Reproduce exactly, from the data that follows, the line with "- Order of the", the line with "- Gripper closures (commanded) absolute", and every line that lies between them.

Given information:
▽
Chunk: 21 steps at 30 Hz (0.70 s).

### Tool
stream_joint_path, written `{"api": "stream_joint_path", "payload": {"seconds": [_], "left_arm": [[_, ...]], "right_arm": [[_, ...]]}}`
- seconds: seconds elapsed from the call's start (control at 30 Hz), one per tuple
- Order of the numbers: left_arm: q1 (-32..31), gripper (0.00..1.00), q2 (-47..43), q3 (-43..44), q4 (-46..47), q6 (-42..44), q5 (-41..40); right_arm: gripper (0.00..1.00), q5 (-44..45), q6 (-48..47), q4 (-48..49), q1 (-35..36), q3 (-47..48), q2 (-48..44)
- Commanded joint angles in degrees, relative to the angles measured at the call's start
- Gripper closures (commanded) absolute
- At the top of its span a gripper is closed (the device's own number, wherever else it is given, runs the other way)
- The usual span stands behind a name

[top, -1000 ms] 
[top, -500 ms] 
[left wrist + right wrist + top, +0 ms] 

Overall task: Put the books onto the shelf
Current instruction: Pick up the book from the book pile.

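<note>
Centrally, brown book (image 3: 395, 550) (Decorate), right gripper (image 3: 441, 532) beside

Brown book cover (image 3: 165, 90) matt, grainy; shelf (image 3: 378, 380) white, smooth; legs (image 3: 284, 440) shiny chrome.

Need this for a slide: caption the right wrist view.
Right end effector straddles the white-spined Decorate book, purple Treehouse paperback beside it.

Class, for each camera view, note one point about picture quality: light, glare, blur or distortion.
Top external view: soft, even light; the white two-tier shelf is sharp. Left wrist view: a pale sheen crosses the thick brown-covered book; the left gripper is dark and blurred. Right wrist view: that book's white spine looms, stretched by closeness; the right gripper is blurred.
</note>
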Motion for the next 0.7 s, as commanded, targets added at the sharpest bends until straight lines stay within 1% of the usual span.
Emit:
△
Task solution:
- Order of the numbers: left_arm: q1 (-32..31), gripper (0.00..1.00), q2 (-47..43), q3 (-43..44), q4 (-46..47), q6 (-42..44), q5 (-41..40); right_arm: gripper (0.00..1.00), q5 (-44..45), q6 (-48..47), q4 (-48..49), q1 (-35..36), q3 (-47..48), q2 (-48..44)
- Commanded joint angles in degrees, relative to the angles measured at the call's start
- Gripper closures (commanded) absolute

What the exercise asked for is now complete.